In early 2010, Mendez received an email from MyLife stating that someone was searching for her. Like Clerkin, she subsequently discovered "that no one she knew was actually searching for her." Compl. ¶ 8. Mendez signed up for a $5.00 "trial subscription," but was charged $60.00. Id. When she canceled the service and requested a refund, MyLife refused to return any money.

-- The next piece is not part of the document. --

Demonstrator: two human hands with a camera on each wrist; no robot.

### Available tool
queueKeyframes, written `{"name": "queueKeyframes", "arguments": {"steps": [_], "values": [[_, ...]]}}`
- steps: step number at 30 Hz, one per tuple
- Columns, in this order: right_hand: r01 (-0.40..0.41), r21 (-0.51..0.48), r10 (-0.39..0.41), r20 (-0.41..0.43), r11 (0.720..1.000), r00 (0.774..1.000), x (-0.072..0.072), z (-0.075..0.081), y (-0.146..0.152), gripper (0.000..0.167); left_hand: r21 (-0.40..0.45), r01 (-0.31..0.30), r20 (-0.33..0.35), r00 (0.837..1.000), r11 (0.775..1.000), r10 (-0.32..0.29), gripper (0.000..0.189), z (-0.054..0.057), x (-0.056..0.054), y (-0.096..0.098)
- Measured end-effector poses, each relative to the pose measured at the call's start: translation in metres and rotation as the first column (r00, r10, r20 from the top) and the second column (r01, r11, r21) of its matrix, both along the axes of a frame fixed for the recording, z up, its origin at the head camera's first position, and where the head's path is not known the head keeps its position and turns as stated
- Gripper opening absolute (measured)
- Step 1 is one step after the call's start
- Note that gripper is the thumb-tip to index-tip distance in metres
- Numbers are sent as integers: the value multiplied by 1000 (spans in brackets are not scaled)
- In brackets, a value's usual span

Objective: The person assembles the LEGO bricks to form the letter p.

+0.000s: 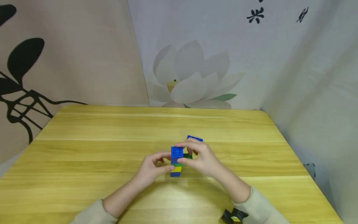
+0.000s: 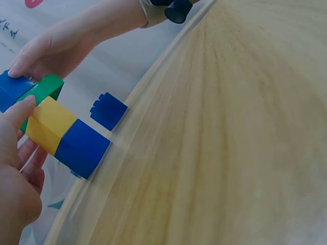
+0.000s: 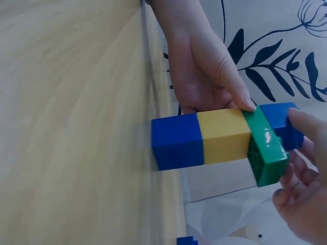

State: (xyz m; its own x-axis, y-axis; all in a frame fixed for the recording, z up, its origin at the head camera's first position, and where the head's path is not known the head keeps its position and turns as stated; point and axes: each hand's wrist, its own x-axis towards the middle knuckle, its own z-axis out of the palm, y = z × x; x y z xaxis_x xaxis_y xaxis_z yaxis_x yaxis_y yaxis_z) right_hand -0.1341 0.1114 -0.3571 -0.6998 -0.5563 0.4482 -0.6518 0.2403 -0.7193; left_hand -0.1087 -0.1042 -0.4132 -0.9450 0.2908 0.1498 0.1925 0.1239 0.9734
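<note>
A stack of toy building bricks stands upright near the middle of the table. From the bottom up it has a blue brick (image 2: 82, 149), a yellow brick (image 3: 224, 136), a longer green brick (image 3: 266, 148) that juts out to one side, and a blue brick (image 1: 177, 152) on top. My left hand (image 1: 152, 166) holds the stack from the left, its thumb at the green and yellow bricks. With thumb and fingers, my right hand (image 1: 199, 155) pinches the top blue brick. Part of the green brick is hidden behind the right hand in the head view.
Another blue brick (image 1: 195, 137) lies on the wooden table (image 1: 112, 133) just behind my right hand, partly covered by it. A black device (image 1: 235, 216) is at the right sleeve. A printed cloth (image 1: 207, 25) hangs behind the table's far edge.
</note>
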Motion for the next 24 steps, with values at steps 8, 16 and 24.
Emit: {"name": "queueKeyframes", "arguments": {"steps": [8, 16, 24], "values": [[26, 15, -26, 32, 1000, 999, 2, 0, 1, 36, -4, -2, 18, 1000, 1000, 2, 29, 1, 1, 1], [53, 38, -53, 18, 998, 998, 4, 1, 1, 40, -18, -4, 17, 1000, 1000, 4, 30, 0, 0, 0], [76, 11, -76, 8, 997, 997, 8, -2, 1, 45, -27, -1, 14, 1000, 1000, 1, 28, 2, 0, 0]]}}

The individual Defendants hold the following positions: Tinsley is MyLife's founder, chairperson and chief executive officer; Glaser is MyLife's chief operating and financial officer; Gorall, a Florida resident, is MyLife's Vice President of Emerging Business; Avedissian is a MyLife employee who develops business strategies; Soh is MyLife's Senior Vice President for Marketing; and Eles is MyLife's Vice President of Marketing Operations. Glaser, Gorall, Avedissian, Soh and Eles "conspired with MyLife, Mr. Tinsley, and others to perpetrate" the alleged fraudulent scheme. Compl. ¶¶ 11-15.

Oak Investment Partners, a venture capital firm, provided $25 million to MyLife. It, too, "conspired with MyLife, Mr. Tinsley, and others to perpetrate" the alleged fraudulent scheme. Compl. ¶ 16.

Plaintiffs bring the following claims against Defendants: (1) common count for money had and received; (2) violation of California's Consumer Legal Remedies Act (CLRA), Cal. Civ. Code §§ 1750, et seq.; (3) violation of the fraud prong of California's Unfair Competition Law (UCL), Cal. Bus. Prof. Code §§ 17200, et seq.; (4) violation of the UCL's unlawful prong; (5) violation of the UCL's unfair prong; and (6) unjust enrichment and common law restitution.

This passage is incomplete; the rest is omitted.